Ele diz que há algumas décadas, o seminário era uma oportunidade de estudo, mas hoje a realidade é outra com a educação no interior sendo mais favorecida.
- As pessoas deixam o seminário por não ser sua vocação sacerdotal e seguem seu caminho. O seminário forma para uma vida pública para enfrentar o diálogo com a sociedade - reforça o reitor.
A visão do DCE
O DCE da UCS não é mais comandado por um presidente e vice, mas por três coordenadores gerais desde o 4º Congresso de Estudantes, de 2011. Andressa Marques, 18 anos, uma das coordenadoras, não vê a militância no diretório com o objetivo de pleitear um cargo político futuro.
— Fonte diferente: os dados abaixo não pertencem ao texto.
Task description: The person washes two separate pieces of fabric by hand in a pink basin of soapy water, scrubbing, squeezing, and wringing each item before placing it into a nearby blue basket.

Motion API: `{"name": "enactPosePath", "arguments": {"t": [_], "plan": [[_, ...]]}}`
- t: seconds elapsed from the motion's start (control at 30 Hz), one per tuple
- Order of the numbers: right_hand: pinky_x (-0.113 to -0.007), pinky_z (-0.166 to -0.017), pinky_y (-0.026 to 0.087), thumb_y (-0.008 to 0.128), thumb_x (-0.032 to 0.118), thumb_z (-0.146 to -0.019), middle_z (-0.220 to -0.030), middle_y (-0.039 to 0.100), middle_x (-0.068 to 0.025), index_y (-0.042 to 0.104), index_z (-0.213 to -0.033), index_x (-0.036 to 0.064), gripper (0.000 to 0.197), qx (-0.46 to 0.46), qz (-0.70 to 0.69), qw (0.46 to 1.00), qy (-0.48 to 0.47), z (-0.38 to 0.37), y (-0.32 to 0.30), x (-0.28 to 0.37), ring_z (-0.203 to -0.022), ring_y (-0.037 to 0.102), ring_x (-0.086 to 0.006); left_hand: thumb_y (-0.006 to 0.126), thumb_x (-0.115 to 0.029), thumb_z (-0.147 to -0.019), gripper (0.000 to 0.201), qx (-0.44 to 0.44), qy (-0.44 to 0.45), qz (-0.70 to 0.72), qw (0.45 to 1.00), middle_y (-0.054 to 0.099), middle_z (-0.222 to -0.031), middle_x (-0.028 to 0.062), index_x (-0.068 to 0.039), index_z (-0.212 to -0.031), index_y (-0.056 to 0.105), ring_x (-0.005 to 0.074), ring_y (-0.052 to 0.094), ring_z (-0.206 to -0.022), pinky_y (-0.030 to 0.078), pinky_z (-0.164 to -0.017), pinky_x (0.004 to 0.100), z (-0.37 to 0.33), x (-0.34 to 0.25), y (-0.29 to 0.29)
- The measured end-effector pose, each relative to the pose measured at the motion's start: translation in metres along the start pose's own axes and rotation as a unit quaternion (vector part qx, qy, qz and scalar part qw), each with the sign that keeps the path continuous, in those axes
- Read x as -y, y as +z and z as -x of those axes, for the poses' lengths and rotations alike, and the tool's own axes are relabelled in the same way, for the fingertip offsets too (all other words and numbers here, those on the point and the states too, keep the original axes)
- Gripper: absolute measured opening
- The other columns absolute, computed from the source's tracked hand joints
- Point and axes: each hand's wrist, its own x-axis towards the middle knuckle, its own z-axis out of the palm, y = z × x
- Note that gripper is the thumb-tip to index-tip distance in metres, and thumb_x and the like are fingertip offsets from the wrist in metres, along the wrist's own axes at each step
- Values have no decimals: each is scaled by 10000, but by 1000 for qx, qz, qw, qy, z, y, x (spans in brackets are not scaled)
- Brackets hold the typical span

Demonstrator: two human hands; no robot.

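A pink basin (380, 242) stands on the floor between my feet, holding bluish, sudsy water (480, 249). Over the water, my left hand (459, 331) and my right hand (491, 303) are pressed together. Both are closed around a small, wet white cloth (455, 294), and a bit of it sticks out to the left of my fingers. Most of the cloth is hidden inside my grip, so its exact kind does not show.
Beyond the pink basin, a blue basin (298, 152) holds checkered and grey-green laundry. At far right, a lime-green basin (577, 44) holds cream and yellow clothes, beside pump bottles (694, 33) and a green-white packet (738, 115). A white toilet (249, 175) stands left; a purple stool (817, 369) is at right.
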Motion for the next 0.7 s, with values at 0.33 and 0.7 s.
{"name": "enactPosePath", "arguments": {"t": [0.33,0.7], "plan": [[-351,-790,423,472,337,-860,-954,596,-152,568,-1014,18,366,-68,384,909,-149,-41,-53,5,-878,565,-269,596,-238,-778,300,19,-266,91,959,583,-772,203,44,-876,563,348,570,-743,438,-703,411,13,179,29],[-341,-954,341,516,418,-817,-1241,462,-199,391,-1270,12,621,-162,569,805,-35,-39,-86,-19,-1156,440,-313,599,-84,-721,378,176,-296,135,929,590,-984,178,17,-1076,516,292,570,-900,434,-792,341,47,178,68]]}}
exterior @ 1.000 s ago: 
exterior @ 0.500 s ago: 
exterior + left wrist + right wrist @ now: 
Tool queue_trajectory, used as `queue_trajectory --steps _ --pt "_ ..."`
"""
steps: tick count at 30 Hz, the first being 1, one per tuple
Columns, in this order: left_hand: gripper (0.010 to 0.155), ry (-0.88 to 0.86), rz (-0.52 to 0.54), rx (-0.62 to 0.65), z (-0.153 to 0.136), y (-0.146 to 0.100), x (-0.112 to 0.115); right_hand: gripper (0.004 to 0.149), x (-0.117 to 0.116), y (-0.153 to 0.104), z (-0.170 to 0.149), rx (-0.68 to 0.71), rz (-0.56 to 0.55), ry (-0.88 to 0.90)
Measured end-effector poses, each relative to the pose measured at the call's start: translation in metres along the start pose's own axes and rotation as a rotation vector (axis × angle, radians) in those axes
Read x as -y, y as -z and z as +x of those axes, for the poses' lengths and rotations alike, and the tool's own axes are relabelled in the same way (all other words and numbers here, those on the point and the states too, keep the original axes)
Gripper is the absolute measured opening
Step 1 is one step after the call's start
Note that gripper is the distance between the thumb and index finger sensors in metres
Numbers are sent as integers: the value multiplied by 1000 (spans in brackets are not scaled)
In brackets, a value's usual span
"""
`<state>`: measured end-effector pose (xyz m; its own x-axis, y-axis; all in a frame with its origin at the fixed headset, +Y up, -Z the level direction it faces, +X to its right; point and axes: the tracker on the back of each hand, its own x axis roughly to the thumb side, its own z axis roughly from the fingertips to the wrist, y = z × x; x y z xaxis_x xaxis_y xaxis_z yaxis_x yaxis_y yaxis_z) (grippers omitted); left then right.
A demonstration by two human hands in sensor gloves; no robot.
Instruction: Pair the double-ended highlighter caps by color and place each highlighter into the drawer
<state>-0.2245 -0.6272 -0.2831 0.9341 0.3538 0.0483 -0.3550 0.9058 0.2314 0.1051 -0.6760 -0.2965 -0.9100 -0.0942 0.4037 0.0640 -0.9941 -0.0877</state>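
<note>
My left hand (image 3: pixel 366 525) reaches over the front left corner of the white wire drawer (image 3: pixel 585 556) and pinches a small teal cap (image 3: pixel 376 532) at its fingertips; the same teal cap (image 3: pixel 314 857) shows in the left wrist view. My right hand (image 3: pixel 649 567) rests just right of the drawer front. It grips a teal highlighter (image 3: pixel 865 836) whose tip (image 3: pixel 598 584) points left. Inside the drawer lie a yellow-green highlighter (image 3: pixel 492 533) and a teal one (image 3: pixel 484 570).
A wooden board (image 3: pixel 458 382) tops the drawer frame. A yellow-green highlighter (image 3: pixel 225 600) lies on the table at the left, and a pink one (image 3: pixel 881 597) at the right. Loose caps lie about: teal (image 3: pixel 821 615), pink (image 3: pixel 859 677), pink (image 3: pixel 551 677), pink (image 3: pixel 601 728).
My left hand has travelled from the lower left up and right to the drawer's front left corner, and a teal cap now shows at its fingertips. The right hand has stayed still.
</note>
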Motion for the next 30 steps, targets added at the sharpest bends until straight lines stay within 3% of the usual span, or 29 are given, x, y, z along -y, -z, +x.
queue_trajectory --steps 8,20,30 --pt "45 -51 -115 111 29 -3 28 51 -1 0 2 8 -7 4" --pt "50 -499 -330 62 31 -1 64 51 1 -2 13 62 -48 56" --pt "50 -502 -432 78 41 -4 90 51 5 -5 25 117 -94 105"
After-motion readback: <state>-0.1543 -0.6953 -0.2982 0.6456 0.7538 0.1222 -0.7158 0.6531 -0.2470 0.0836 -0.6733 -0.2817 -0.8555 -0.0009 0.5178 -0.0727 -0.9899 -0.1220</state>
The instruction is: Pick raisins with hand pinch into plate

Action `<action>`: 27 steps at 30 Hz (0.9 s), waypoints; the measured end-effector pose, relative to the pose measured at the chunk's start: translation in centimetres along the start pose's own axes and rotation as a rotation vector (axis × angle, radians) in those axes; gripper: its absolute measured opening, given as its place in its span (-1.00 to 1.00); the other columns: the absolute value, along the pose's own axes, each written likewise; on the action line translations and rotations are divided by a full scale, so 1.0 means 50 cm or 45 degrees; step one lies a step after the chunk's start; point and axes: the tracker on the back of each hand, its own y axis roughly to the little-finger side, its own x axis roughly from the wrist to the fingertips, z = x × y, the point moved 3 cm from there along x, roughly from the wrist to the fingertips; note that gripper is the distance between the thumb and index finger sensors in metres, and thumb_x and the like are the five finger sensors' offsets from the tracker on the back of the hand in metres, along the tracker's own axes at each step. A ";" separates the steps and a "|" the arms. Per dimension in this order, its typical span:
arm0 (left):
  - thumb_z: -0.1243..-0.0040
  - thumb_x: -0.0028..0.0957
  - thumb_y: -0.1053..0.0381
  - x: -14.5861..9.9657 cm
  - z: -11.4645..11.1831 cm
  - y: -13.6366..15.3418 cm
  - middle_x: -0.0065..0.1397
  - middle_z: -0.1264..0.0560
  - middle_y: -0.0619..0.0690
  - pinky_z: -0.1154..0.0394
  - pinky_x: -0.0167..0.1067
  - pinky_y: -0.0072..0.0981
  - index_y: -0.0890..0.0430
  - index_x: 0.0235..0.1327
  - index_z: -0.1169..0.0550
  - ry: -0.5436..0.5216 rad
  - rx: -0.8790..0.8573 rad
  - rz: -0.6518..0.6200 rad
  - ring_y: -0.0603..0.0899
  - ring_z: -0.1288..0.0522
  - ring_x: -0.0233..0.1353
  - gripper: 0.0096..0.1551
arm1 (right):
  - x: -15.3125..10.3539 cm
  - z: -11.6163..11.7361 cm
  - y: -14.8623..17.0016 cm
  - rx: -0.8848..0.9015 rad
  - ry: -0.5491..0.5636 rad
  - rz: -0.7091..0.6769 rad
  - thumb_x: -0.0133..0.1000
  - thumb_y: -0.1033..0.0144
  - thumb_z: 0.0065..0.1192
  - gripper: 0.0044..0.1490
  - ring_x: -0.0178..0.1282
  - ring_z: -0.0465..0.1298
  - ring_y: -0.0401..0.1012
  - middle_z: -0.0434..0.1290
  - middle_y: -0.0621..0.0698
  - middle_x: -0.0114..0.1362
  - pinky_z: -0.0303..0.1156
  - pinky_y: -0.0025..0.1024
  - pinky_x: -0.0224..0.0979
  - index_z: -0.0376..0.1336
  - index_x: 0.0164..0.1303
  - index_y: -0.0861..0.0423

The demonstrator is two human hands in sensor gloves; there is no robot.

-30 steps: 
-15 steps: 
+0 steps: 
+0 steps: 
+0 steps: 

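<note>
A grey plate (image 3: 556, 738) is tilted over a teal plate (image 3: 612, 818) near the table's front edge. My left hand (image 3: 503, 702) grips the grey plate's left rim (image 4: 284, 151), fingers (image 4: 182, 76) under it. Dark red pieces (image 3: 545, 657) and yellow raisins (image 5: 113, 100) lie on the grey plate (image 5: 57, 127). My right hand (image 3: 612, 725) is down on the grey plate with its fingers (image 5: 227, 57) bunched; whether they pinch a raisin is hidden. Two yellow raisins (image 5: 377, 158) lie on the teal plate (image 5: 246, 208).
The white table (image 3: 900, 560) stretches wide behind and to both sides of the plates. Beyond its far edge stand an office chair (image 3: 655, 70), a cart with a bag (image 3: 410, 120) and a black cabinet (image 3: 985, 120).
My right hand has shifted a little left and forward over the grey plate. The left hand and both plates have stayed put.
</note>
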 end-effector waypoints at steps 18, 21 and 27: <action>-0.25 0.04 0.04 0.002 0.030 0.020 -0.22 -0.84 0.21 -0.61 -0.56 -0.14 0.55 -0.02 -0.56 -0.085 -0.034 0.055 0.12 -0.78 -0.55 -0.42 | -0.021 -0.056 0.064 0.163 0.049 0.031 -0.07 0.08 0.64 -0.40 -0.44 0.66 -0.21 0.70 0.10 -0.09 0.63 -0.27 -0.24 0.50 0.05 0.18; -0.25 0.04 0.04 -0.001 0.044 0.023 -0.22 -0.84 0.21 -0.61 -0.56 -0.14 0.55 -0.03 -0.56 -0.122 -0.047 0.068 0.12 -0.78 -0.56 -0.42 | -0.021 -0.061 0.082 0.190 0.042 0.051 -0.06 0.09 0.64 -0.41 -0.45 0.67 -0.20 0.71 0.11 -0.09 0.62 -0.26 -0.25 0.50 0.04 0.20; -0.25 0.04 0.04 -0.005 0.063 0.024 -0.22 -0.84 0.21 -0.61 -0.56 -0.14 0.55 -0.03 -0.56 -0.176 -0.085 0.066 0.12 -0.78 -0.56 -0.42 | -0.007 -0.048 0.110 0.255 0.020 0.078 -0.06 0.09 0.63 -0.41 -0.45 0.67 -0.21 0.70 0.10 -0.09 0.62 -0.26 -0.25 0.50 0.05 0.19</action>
Uma possível eleição é vista como uma consequência.
Andressa é filiada ao PCdoB e preside a União da Juventude Socialista, mas diz que não pretende ingressar na vida pública. Afirma que esta não é a realidade da gestão que integra à frente do diretório. Ser do DCE e entrar na vida pública, entende ela, deve-se ao fato de o estudante se tornar uma referência.
Outro coordenador, Eduardo Julianote, 29, é filiado ao PDT, presidente do Conselho Municipal da Juventude, diretor da Juventude da União das Associações de Bairros (UAB) e coordenador da Juventude da igreja Sara Nossa Terra. Mesmo com tantas funções e, inevitável projeção, ele garante que não está no DCE para concorrer a cargo público.
- Já vi pessoas (do DCE) que fizeram carreira política. O cargo de presidente dá um destaque maior. Mas no DCE representamos a entidade. Sou de bastidores, não pretendo concorrer.